* _About this task_: Retype the listing that follows, leaving nothing out.

* _Data_:
Start of Block
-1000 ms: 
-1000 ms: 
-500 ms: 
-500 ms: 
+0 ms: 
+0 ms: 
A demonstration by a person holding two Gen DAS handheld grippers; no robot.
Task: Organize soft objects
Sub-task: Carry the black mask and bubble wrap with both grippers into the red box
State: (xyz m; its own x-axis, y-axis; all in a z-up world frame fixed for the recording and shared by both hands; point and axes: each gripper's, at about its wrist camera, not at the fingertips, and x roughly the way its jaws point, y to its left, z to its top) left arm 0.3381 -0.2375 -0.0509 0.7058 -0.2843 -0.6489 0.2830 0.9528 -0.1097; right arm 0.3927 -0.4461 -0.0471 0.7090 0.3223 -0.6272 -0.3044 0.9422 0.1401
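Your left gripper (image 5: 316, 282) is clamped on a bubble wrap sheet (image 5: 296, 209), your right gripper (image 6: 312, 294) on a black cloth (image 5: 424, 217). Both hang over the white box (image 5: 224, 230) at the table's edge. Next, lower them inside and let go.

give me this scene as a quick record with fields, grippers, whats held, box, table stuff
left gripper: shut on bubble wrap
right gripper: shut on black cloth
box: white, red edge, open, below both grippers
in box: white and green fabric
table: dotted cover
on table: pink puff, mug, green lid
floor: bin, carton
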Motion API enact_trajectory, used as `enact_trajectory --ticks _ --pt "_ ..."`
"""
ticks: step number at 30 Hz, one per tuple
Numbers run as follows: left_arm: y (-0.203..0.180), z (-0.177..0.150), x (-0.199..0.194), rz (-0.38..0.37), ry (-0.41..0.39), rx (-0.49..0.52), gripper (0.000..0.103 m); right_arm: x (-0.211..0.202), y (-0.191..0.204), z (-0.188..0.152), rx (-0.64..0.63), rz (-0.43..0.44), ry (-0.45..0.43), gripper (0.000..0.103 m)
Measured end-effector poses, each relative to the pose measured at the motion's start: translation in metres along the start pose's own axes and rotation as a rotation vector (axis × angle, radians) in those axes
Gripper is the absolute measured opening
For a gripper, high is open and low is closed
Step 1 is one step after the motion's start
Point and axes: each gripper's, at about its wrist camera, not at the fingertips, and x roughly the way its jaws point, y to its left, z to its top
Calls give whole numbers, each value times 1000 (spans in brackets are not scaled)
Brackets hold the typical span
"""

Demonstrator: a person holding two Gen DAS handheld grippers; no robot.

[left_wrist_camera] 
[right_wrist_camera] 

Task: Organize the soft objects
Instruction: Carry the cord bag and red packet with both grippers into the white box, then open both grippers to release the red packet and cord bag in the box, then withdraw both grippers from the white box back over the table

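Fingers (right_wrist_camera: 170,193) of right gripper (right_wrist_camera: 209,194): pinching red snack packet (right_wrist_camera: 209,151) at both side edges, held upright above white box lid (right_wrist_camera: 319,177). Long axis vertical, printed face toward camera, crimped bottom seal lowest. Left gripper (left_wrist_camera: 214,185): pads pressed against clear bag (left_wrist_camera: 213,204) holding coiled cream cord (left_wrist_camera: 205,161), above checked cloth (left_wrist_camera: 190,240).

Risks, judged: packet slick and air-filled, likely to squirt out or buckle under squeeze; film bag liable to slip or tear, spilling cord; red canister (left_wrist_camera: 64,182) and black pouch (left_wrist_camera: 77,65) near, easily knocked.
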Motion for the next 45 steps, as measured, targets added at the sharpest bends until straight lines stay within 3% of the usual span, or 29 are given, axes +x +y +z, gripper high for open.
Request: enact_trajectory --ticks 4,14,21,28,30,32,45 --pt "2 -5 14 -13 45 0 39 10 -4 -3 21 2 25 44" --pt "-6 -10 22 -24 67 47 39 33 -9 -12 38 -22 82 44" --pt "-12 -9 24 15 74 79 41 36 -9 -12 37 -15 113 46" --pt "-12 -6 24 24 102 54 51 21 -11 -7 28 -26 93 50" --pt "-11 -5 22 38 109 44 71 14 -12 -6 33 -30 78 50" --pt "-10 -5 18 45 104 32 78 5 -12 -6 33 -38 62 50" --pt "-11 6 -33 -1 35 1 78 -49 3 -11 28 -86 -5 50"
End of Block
* _Answer_:
-1000 ms: 
-1000 ms: 
-500 ms: 
-500 ms: 
+0 ms: 
+0 ms: 
A demonstration by a person holding two Gen DAS handheld grippers; no robot.
Task: Organize soft objects
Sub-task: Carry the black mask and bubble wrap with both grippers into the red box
State: (xyz m; its own x-axis, y-axis; all in a z-up world frame fixed for the recording and shared by both hands; point and axes: each gripper's, at about its wrist camera, not at the fingertips, and x roughly the way its jaws point, y to its left, z to its top) left arm 0.3381 -0.2375 -0.0509 0.7058 -0.2843 -0.6489 0.2830 0.9528 -0.1097; right arm 0.3927 -0.4461 -0.0471 0.7090 0.3223 -0.6272 -0.3044 0.9422 0.1401
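Your left gripper (image 5: 316, 282) is clamped on a bubble wrap sheet (image 5: 296, 209), your right gripper (image 6: 312, 294) on a black cloth (image 5: 424, 217). Both hang over the white box (image 5: 224, 230) at the table's edge. Next, lower them inside and let go.

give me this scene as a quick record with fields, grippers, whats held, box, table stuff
left gripper: shut on bubble wrap
right gripper: shut on black cloth
box: white, red edge, open, below both grippers
in box: white and green fabric
table: dotted cover
on table: pink puff, mug, green lid
floor: bin, carton
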Motion API enact_trajectory, used as `enact_trajectory --ticks _ --pt "_ ..."`
"""
ticks: step number at 30 Hz, one per tuple
Numbers run as follows: left_arm: y (-0.203..0.180), z (-0.177..0.150), x (-0.199..0.194), rz (-0.38..0.37), ry (-0.41..0.39), rx (-0.49..0.52), gripper (0.000..0.103 m); right_arm: x (-0.211..0.202), y (-0.191..0.204), z (-0.188..0.152), rx (-0.64..0.63), rz (-0.43..0.44), ry (-0.45..0.43), gripper (0.000..0.103 m)
Measured end-effector poses, each relative to the pose measured at the motion's start: translation in metres along the start pose's own axes and rotation as a rotation vector (axis × angle, radians) in those axes
Gripper is the absolute measured opening
For a gripper, high is open and low is closed
Step 1 is one step after the motion's start
Point and axes: each gripper's, at about its wrist camera, not at the fingertips, and x roughly the way its jaws point, y to its left, z to its top
Calls give whole numbers, each value times 1000 (spans in brackets are not scaled)
Brackets hold the typical span
"""

Demonstrator: a person holding two Gen DAS handheld grippers; no robot.

[left_wrist_camera] 
[right_wrist_camera] 

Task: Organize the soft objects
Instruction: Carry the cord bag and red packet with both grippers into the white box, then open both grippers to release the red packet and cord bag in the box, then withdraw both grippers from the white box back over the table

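Fingers (right_wrist_camera: 170,193) of right gripper (right_wrist_camera: 209,194): pinching red snack packet (right_wrist_camera: 209,151) at both side edges, held upright above white box lid (right_wrist_camera: 319,177). Long axis vertical, printed face toward camera, crimped bottom seal lowest. Left gripper (left_wrist_camera: 214,185): pads pressed against clear bag (left_wrist_camera: 213,204) holding coiled cream cord (left_wrist_camera: 205,161), above checked cloth (left_wrist_camera: 190,240).

Risks, judged: packet slick and air-filled, likely to squirt out or buckle under squeeze; film bag liable to slip or tear, spilling cord; red canister (left_wrist_camera: 64,182) and black pouch (left_wrist_camera: 77,65) near, easily knocked.
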Motion for the next 45 steps, as measured, targets added at the sharpest bends until straight lines stay within 3% of the usual span, or 29 are given, axes +x +y +z, gripper high for open.
Request: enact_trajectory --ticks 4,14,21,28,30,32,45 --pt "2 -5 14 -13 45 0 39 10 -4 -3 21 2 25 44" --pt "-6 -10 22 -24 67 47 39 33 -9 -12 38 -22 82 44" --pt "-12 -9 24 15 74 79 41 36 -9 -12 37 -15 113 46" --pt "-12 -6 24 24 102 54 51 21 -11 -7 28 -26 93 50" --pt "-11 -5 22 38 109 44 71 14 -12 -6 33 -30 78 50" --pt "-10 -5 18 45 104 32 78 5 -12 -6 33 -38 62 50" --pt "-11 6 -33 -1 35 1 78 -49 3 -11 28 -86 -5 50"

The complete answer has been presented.